Some small privately run businesses, such as restaurants and some
personal service businesses will continue to exist, and any citizen is free to
seek and accept employment in any private business with 5 or fewer members,
founders and their family members included. Should a family or household
consist of more than 5 persons and wish to establish an enterprise, they may do
so, but under the regulations established by that city for such organizations,
but they may not employ other non-family member citizens.
3.F – Abolition of
the Wages System. Income Separated from Work, with universal access to needs.
The wages system is abolished. No pay will be received or provided by
cooperative or private businesses in any currency local or universal nor in
kind. All citizens’ material needs are provided for by the guaranteed universal
income through the direct transfer by the local and global public finance
agencies, and by the rights and duties of their citizenship in their respective
city.
Payment in global money may be provided to opting out individuals, though such payments may never exceed 1% of the funds provided to the city by the global authority.
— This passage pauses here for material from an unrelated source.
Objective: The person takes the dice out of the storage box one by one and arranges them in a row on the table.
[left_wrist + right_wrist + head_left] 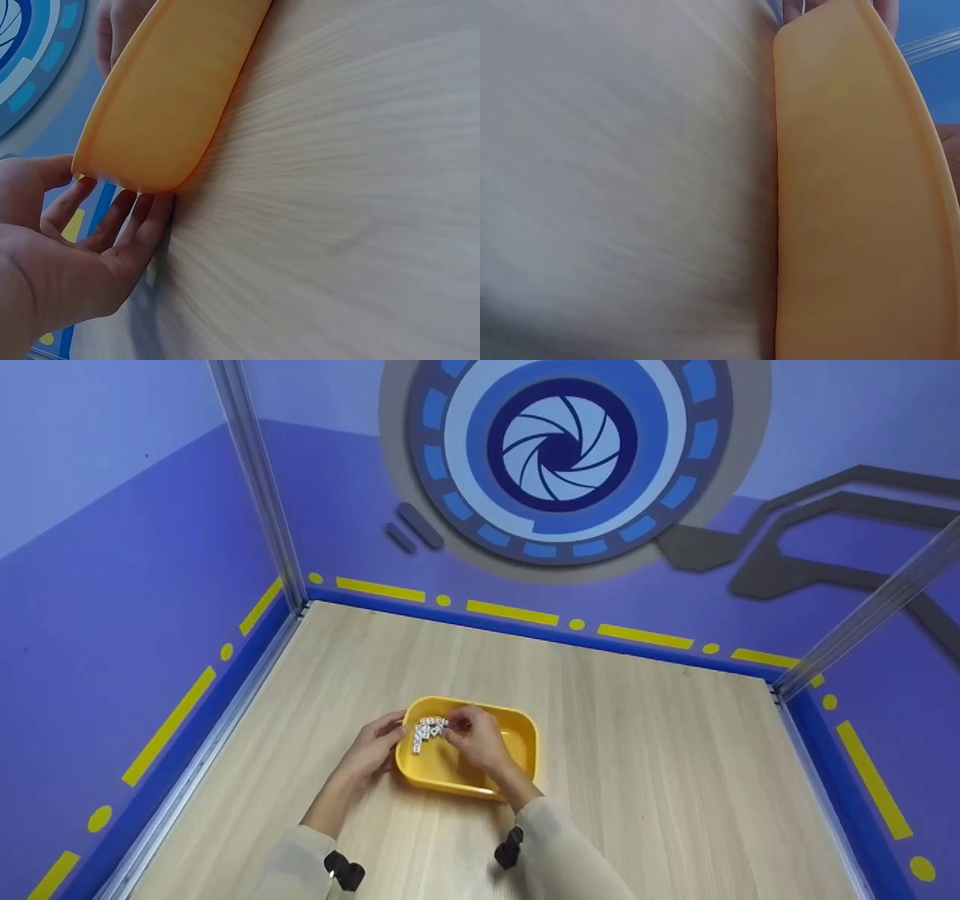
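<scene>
A yellow plastic bin (536, 742) stands on the table, with several small white dice (427, 729) lying in its far left corner, some with red dots and some with black. My left hand (376, 744) grips the bin's left end; in the left wrist view its thumb lies at the rim (96, 135) and its fingers press on the outer wall. Reaching into the bin, my right hand (480, 739) has thumb and fingertips pinched together at the right end of the dice, on a die (447, 723) largely hidden by the fingers. The right wrist view shows mostly the bin's outer side (855, 195).
The bin rests on a light wood-grain table (645, 750). Blue panels (337, 510) with yellow dashes enclose its back and sides, and metal posts (259, 480) stand at the corners. Black wrist straps (345, 871) sit over both pale sleeves.
</scene>
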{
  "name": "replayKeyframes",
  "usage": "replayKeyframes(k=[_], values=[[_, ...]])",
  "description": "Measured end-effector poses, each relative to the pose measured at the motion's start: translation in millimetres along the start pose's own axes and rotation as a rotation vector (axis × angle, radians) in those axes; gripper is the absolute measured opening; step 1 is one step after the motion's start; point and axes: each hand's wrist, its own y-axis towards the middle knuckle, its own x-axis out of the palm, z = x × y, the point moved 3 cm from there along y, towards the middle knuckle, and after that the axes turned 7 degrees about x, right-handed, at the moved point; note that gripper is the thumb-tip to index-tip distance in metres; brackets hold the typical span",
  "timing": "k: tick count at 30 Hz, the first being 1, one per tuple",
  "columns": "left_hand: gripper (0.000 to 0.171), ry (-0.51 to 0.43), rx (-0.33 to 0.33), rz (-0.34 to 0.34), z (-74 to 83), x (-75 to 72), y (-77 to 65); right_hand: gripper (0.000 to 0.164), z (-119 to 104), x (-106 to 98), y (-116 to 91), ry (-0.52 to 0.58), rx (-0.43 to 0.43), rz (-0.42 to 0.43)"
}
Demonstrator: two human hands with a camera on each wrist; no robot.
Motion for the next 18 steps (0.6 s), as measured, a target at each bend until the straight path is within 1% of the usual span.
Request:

Education, housing, health care, access to wi-fi internet and related
networks, transportation within the boundaries of one’s city, and meals at a
common neighborhood cafeteria (which may not be required by the city or
township for more a maximum than one meal a week at the most should this be a
local cultural and social norm established by its citizens, but which will be
available to all in the neighborhood provided they inform the cafeteria’s staff
of their intention to be present for the meal no later than at the closing time
of the previous meal that same day), will all be provided free of charge to all
citizens and a certain number of guests to be determined by each city or each
neighborhood as each city or township decides.